La planète naine Quaoar, qui se trouve au-delà de Neptune dans notre système solaire, semble avoir un anneau de débris autour d’elle qui est beaucoup plus éloigné qu’on ne le pensait possible.
“Nous avons observé un anneau qui ne devrait pas être là”, explique Bruno Morgado de l’Université fédérale de Rio de Janeiro au Brésil.
Jusqu’à présent, chaque anneau ou lune en orbite observé par les astronomes obéissait à une limite proposée par l’astronome Édouard Roche en 1848 et liée à sa distance par rapport à un corps parent. Si un objet est en dessous de la limite de Roche, la gravité de son corps parent déchire l’objet en orbite en une collection de morceaux plus petits qui finissent par former un anneau, comme ceux observés autour de Saturne. En dehors de cette limite, la poussière et les débris devraient fusionner pour former des objets plus gros, tels que des lunes.
Quaoar, qui mesure 1110 kilomètres de diamètre et est légèrement moins dense que notre lune, ne devrait avoir que des lunes au-delà d’une distance de 2,4 fois son rayon de 555 kilomètres, mais Morgado et ses collègues ont mesuré l’anneau à 7,2 fois le rayon de Quaoar. « C’est très, très loin de cette limite », dit Morgado.
Pour repérer l’anneau capricieux de Quaoar, l’équipe a observé la planète naine sur fond de diverses étoiles entre 2018 et 2021, en utilisant des télescopes terrestres ainsi que le télescope spatial de chasse aux exoplanètes CHEOPS de l’Agence spatiale européenne. Les chercheurs ont utilisé les changements de luminosité des étoiles pour calculer les caractéristiques de l’anneau.
Ils ont découvert que l’anneau semble être principalement composé de glace d’eau, un peu comme l’anneau F de Saturne. Une propriété inhabituelle de l’anneau est sa forme irrégulière – certaines sections mesurent 5 kilomètres de large, tandis que d’autres s’étendent sur plus de 100 kilomètres. Debout à la surface de Quaoar, vous devriez pouvoir voir certaines des sections les plus larges de l’anneau, explique Morgado.
On ne sait pas pourquoi Quaoar a un anneau si loin en dehors de sa limite de Roche, mais les chercheurs pensent que les basses températures – la planète naine est à -220°C glacial – pourraient jouer un rôle dans la prévention de la fusion du contenu de l’anneau.

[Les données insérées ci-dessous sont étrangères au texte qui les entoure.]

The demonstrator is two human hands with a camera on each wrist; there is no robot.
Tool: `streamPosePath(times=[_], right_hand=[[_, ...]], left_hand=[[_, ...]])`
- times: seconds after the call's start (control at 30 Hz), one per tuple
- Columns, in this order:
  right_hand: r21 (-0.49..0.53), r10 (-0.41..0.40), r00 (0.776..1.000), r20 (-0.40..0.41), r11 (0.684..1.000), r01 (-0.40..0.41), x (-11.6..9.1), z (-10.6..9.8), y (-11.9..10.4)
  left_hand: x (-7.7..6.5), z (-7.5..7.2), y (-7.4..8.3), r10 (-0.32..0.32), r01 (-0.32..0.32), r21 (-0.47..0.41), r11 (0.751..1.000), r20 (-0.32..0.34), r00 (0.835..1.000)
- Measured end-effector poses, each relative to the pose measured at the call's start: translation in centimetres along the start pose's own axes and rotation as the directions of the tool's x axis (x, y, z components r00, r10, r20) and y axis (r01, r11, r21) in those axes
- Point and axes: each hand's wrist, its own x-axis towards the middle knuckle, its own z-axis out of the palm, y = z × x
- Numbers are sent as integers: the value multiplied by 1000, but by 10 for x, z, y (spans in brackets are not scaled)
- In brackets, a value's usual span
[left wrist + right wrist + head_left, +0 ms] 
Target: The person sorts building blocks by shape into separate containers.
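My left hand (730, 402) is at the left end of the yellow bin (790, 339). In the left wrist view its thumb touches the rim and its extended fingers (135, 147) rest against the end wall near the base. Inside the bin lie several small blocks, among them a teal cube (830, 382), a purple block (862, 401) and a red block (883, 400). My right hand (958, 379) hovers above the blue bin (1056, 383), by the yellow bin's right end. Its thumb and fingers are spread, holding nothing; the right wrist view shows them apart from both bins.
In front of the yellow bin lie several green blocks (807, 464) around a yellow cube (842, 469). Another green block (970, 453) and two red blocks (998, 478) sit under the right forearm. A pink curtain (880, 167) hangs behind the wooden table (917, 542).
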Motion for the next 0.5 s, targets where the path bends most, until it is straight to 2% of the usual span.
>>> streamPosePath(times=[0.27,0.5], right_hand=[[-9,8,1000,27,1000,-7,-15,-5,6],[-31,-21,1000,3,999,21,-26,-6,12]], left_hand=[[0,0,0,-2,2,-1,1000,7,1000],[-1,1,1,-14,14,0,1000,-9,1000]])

Il est également possible que des interactions entre les particules de l’anneau ou avec la lune de Quaoar, Weywot, puissent soutenir l’anneau. D’autres observations de Quaoar et plus de simulations de la dynamique du système seront nécessaires avant qu’une réponse définitive puisse être trouvée, dit Morgado.
Quelle que soit la réponse, nous devrons peut-être modifier la limite de Roche, ce qui pourrait avoir des implications pour d’autres calculs en astrophysique.

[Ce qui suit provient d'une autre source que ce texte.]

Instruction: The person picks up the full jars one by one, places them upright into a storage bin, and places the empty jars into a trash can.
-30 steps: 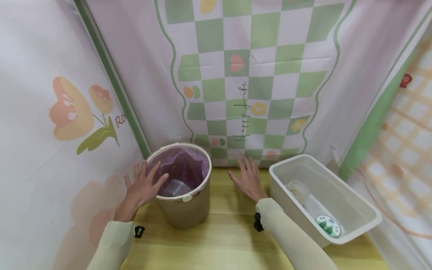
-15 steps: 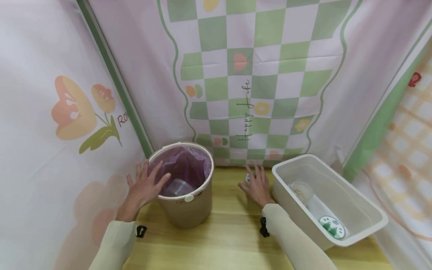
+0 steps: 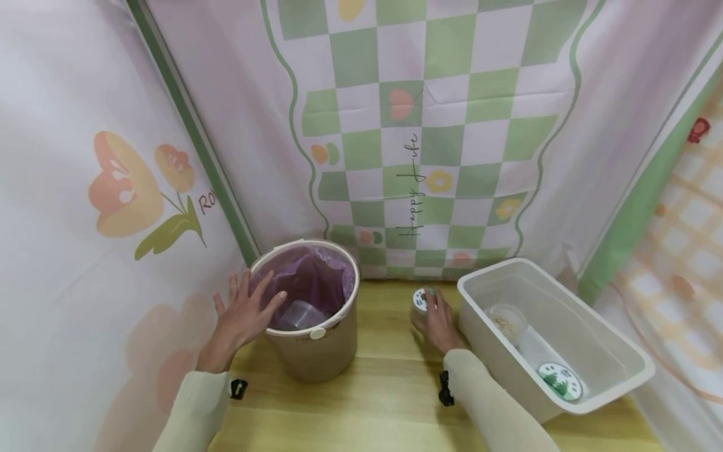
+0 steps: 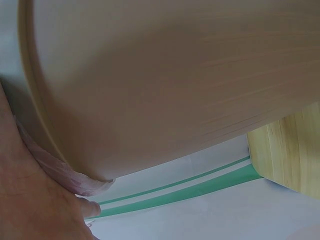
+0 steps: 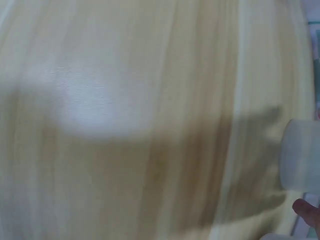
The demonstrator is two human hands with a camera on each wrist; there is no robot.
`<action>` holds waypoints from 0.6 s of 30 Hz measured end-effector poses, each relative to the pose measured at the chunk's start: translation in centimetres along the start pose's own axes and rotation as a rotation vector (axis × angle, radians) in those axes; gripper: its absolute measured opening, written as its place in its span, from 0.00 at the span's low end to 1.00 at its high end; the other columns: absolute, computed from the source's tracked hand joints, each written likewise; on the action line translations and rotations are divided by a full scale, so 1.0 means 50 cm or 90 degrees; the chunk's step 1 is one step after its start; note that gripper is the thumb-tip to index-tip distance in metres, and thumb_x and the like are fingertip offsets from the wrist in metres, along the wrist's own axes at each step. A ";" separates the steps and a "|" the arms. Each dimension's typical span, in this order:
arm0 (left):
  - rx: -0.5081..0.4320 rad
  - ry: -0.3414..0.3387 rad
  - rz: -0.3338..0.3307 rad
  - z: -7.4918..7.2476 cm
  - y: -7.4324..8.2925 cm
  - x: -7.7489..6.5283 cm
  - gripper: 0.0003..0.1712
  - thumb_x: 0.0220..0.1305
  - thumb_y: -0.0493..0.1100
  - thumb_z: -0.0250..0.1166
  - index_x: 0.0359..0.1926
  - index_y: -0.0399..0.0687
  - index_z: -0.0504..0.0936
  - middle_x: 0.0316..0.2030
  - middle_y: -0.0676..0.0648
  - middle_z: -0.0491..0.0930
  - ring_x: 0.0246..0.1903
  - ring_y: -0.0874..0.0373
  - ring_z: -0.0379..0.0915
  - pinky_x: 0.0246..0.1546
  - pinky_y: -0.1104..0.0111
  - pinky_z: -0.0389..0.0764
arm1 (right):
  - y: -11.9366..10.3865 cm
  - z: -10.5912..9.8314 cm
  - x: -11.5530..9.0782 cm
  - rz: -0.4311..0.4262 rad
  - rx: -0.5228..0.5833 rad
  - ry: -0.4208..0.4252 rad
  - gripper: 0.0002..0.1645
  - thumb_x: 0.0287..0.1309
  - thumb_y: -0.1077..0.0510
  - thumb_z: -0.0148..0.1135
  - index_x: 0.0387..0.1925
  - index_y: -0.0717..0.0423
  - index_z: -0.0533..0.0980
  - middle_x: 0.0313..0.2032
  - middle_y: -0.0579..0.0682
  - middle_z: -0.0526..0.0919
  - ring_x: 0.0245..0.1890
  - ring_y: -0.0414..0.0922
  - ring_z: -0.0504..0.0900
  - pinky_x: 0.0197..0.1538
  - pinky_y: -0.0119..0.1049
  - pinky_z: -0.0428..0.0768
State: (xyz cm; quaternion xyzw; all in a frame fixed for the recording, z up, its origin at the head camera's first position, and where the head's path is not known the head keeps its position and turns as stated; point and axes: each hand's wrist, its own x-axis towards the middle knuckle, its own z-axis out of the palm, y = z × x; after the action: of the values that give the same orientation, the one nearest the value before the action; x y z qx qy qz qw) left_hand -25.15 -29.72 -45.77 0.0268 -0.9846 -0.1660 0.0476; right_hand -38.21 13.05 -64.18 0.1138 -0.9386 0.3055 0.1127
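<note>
In the head view my left hand point(image 3: 240, 317) lies along the left side of a beige trash bin point(image 3: 313, 358), fingers spread near the rim. The left wrist view shows the palm point(image 4: 35, 195) close against that rim and the purple bag's folded edge point(image 4: 75, 180). A clear plastic cup point(image 3: 302, 314) lies inside the bin. My right hand point(image 3: 439, 326) has its fingers curled round a small plastic cup point(image 3: 420, 301) with a white and green printed lid, standing on the table. In the right wrist view the cup point(image 5: 302, 157) shows at the right edge, the thumb tip point(image 5: 302, 206) beside it.
To the right stands a beige plastic tub point(image 3: 503, 370). It holds a clear round container point(image 3: 508, 321) with small bits in it and a white and green printed lid point(image 3: 559, 381). Behind the wooden table point(image 3: 373, 402) hangs a checked cloth point(image 3: 446, 144).
My right hand has moved right and down onto the lidded cup, which has come into sight, and its spread fingers have curled. The left hand keeps its place at the bin.
</note>
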 end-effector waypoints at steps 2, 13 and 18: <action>0.001 0.001 0.002 0.000 0.000 0.000 0.47 0.67 0.79 0.34 0.80 0.66 0.47 0.79 0.39 0.27 0.76 0.36 0.14 0.64 0.27 0.21 | 0.007 0.002 -0.008 -0.004 0.006 0.014 0.53 0.51 0.60 0.76 0.73 0.61 0.58 0.75 0.70 0.47 0.66 0.78 0.59 0.60 0.72 0.68; 0.000 0.008 0.005 0.003 -0.001 0.000 0.47 0.67 0.80 0.34 0.80 0.66 0.48 0.79 0.39 0.28 0.76 0.35 0.15 0.63 0.27 0.21 | 0.029 0.015 -0.022 0.020 0.019 0.019 0.51 0.53 0.65 0.73 0.74 0.59 0.56 0.77 0.69 0.43 0.67 0.76 0.59 0.64 0.71 0.64; 0.000 0.007 0.004 0.001 0.000 0.000 0.47 0.67 0.80 0.34 0.80 0.66 0.48 0.79 0.39 0.27 0.76 0.35 0.15 0.64 0.27 0.21 | 0.025 0.019 -0.028 -0.014 0.018 0.067 0.49 0.51 0.66 0.75 0.72 0.62 0.60 0.74 0.72 0.50 0.65 0.75 0.63 0.63 0.69 0.68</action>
State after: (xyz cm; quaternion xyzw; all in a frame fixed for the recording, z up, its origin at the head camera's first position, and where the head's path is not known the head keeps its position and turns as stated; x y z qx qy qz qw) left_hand -25.15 -29.72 -45.82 0.0248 -0.9844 -0.1660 0.0536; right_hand -37.39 13.64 -66.01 0.1092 -0.9256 0.3232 0.1638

“Ce concept a été utilisé pour analyser, par exemple, la formation de notre lune et la formation d’autres satellites dans le système solaire”, explique Morgado. “Donc, si nous avons vu quelque chose qui défie cette limite, nous devons repenser et mieux comprendre pourquoi cet anneau est là où il est.”
Carl Murray de l’Université Queen Mary de Londres espère que cela ne changera pas trop les choses, car la limite de Roche n’est qu’un guide approximatif, mais comprendre l’anneau inhabituel de Quaoar aidera à l’affiner, dit-il.
“La limite de Roche a ses utilisations, mais en réalité, il n’y a pas de rayon exact”, explique Murray. “Cela dépendra des propriétés physiques du matériau en orbite et, comme ils l’ont montré ici, il y a d’autres caractéristiques qui doivent également être prises en compte.”